We are not affiliated with any sportsbook. Best-price highlighting is purely a function of the posted lines, not a kickback.

Five · Where we still owe you better

What's not at full strength yet

  • Asian handicap ladder is mostly model-only.

    Our odds provider gives one handicap line per match on the current tier; the full ladder is generated by the model so you can read across, but only the lines books actually post show real prices + edge.

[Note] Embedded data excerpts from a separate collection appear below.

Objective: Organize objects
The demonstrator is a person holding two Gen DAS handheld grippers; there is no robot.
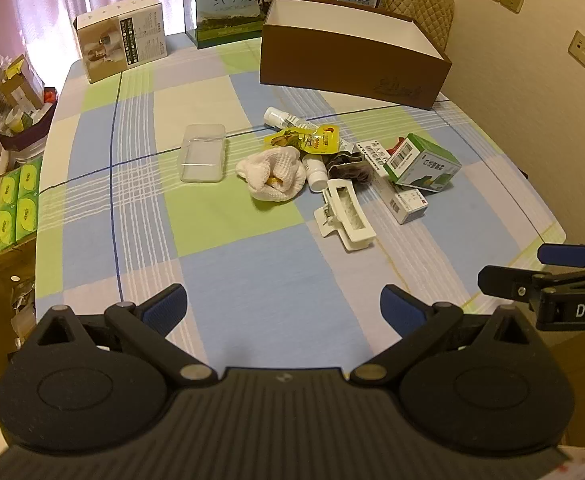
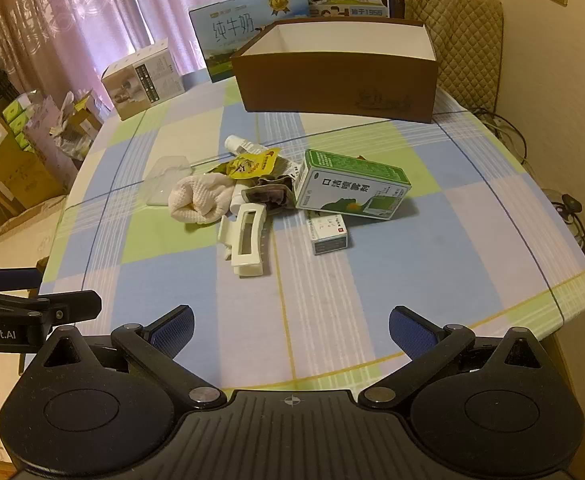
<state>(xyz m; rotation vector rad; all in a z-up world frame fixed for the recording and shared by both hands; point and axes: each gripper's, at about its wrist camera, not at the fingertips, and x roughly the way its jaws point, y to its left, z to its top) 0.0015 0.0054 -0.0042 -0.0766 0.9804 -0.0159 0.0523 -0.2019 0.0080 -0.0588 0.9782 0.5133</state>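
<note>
Both grippers are held above the near edge of the table (image 1: 220, 264), angled down toward it. The left gripper (image 1: 283, 312) is spread wide with nothing between the blue pads (image 1: 164, 312); the right gripper (image 2: 291, 332) is likewise wide open and empty.

A small pile is seen mid-table, well apart from both grippers — a white cloth (image 1: 272, 178), a yellow packet (image 1: 312, 140), a small white bottle (image 1: 286, 118), a white hair clip (image 1: 346, 214), a green-and-white box (image 1: 422, 164) and a smaller white box (image 2: 328, 234) just beside it. A clear plastic tray (image 1: 203, 153) is lying flat to the left of the pile, not touching the cloth.

Behind the pile, a brown open-top box (image 1: 348, 68) is standing upright — its floor cannot be seen. Milk cartons (image 1: 228, 4) are lined up along the far edge.
</note>
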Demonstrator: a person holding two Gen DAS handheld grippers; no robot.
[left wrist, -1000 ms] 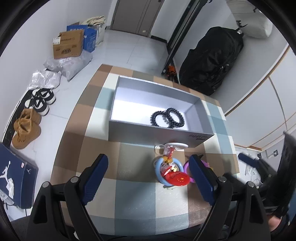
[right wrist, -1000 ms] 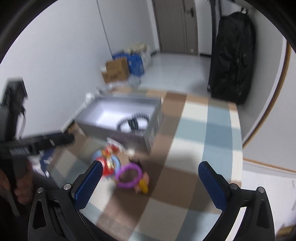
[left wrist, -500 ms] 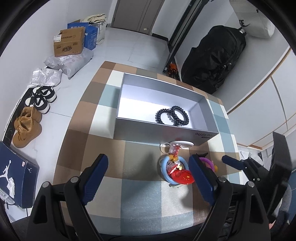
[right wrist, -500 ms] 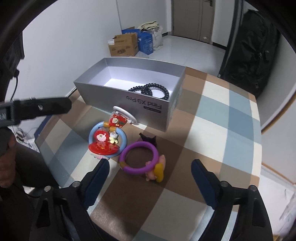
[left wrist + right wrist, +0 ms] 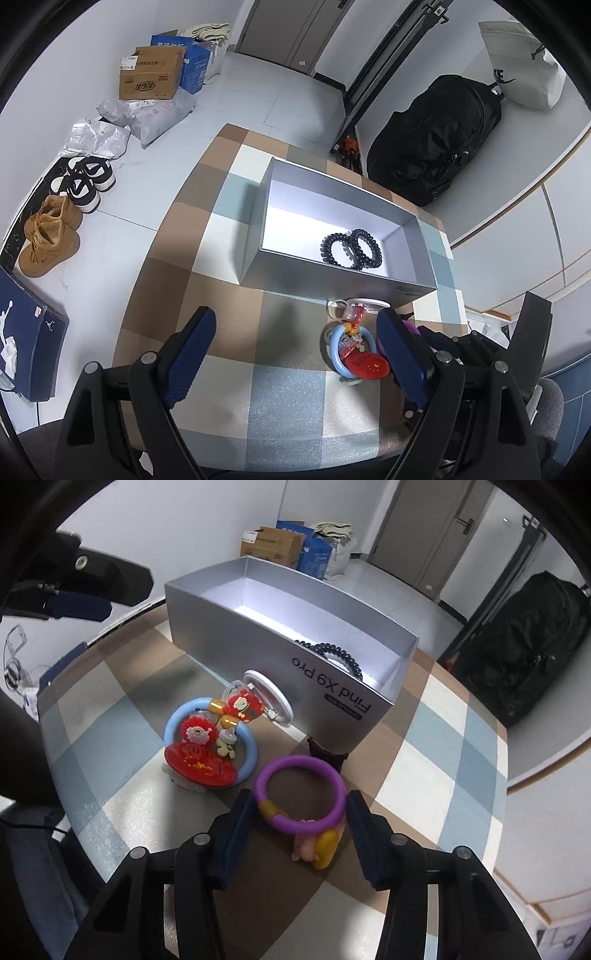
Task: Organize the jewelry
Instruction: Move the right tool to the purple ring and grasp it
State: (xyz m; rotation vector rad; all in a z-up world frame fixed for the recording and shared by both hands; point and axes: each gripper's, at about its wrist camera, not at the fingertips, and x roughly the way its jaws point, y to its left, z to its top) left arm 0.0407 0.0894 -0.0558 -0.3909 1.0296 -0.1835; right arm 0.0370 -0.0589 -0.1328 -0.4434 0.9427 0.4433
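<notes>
Two handheld grippers over a table w/ a brown, blue and cream checked cloth [image 5: 436, 746].

Right gripper [image 5: 298, 812]: jaws closing around the purple bracelet [image 5: 301, 794], which lies flat on the cloth between the two blue pads. The pads look at or just beside the ring's outer edge; cannot tell if they press it yet. The ring's yellow bead sits on its left side; pink and yellow charms [image 5: 317, 843] trail toward the camera, a small black charm [image 5: 327, 755] points toward the box.

Just left of it: a light blue bracelet [image 5: 210, 746] lying flat, w/ red cartoon charms and a red disc piled on it. A white ring [image 5: 271, 698] leans tilted against the box wall, touching it.

Silver open box [image 5: 280, 664], printed "Find X9 Pro", stands behind the bracelets; its long axis runs left-to-right, angled away. Inside at its right end: two black beaded bracelets [image 5: 351, 249], overlapping.

Left gripper [image 5: 293, 349]: jaws wide apart, nothing between them, hanging above the cloth near the blue bracelet.

Bkgd: floor w/ cardboard boxes [image 5: 153, 75], shoes [image 5: 50, 234], black bag [image 5: 436, 136].
</notes>
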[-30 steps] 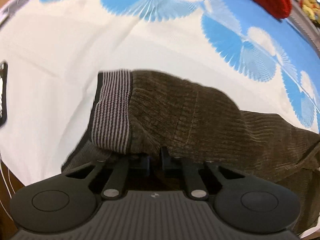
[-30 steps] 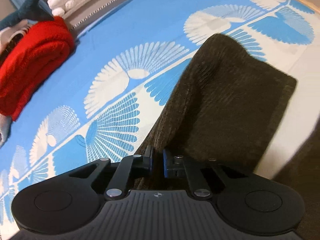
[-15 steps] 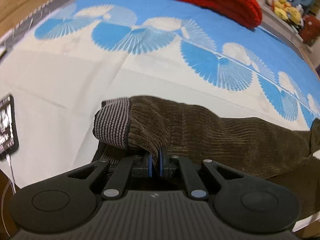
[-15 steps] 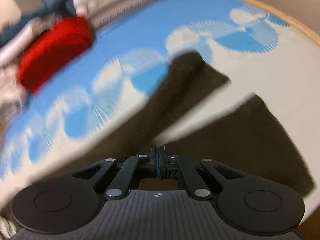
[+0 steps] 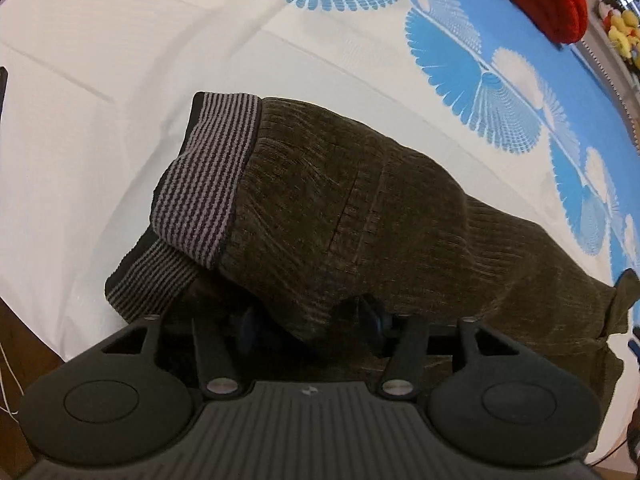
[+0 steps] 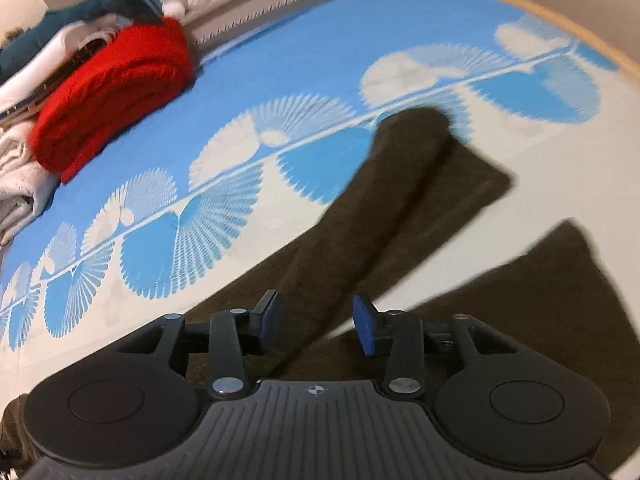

  • Corners + cards markets are partial.

    These markets cost more credits than our current odds provider tier covers efficiently. A secondary provider is integrated and activates as soon as that key is set.

  • Player props for football aren't priced.

    We model 1X2, BTTS, totals, AH, corners and cards — but not player-level shots/goals/assists. NBA has player props. Football player props are on the roadmap.

  • Closing-line value (CLV) is data-blocked, not code-blocked.

    The closing-line capture pipeline runs daily; CLV math reads it live. The landing hero shows 'unavailable' until ~30 picks have closing odds captured — never a backtest figure. The number lights up automatically as Phase 1 paper-trading accumulates.

  • News context can lag during high-volume days.

    Our news provider has a daily call cap and will return empty rather than risk overrun. When that happens, the news block on a match page falls back to 'no context available' — the model still runs without the news features.

If something on this list isn't how you'd want a model built, tell us. The methodology gets sharper because real users push on it.